Reviewed by Dennis Schwartz

A busy B-Western that turns increasingly more ridiculous by the minute. It tells the true story of lawyer turned lawbreaker Al Jennings (Dan Duryea). It’s directed by Ray Nazarro and based on the book by Will Irwin & Al Jennings. The real Jennings was alive when the film was released and evidently approved of his life story being altered. The real Jennings served jail time and came out a reformed man going on the lecture circuit preaching against crime, and in his old age helped Oklahoma gain statehood.

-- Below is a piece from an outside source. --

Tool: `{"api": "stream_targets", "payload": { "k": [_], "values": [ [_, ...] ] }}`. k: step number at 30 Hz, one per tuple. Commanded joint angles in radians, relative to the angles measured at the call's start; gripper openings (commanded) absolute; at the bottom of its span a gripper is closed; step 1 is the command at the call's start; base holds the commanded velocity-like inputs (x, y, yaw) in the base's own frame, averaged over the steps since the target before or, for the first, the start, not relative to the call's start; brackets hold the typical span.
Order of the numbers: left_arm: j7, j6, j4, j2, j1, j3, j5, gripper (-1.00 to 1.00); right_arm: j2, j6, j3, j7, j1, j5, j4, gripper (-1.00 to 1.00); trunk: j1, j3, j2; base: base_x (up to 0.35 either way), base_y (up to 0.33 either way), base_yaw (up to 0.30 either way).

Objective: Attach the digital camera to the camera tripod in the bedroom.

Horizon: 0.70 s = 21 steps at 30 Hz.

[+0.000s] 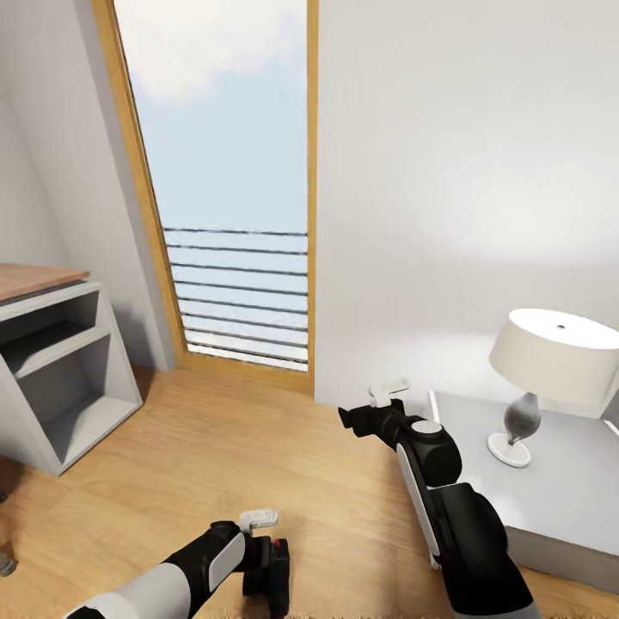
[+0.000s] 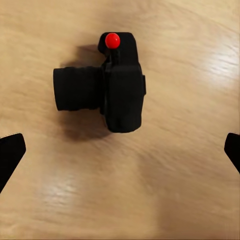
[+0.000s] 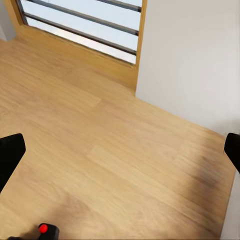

In the late 19th-century hot-tempered lawyer Al Jennings leaves Kansas with lawyer brother Frank (Dick Foran), after a dispute with his straightforward law-abiding judge father (Raymond Greenleaf) about a fistfight in his courtroom. The law partner brothers travel to the Oklahoma Territory to join their other law partner brothers Ed and John. On the way they rescue New Orleans beauty Margo (Gale Storm) from a runaway buggy, overtake highway robber Lon Tuttle (Guinn ‘Big Boy’ Williams), and Al gets into a courtroom fistfight with opposing lawyer Tom Marsden (John Dehner) who called Ed a thief. Marsden will later shoot down Ed in cold-blood, and because he runs things in town will be granted bail. Al visits him trying to force a confession, but when Marsden draws on him he’s gunned down. Marsden’s crony Mertz twists the story around and tells Marshal Slattery that Al gunned him down without giving him a chance. Rather than try and straighten out the story, Frank and Al leave town. Hungry and needing work they end up with rancher rustler Fred Salter (Harry Shannon), whose crooked foreman is Lon. The boys advance from rustlers to notorious stagecoach, bank and train robbers. After their arrest Al is sentenced to a life term, but eventually because of a procedural technicality President Teddy Roosevelt grants him a pardon.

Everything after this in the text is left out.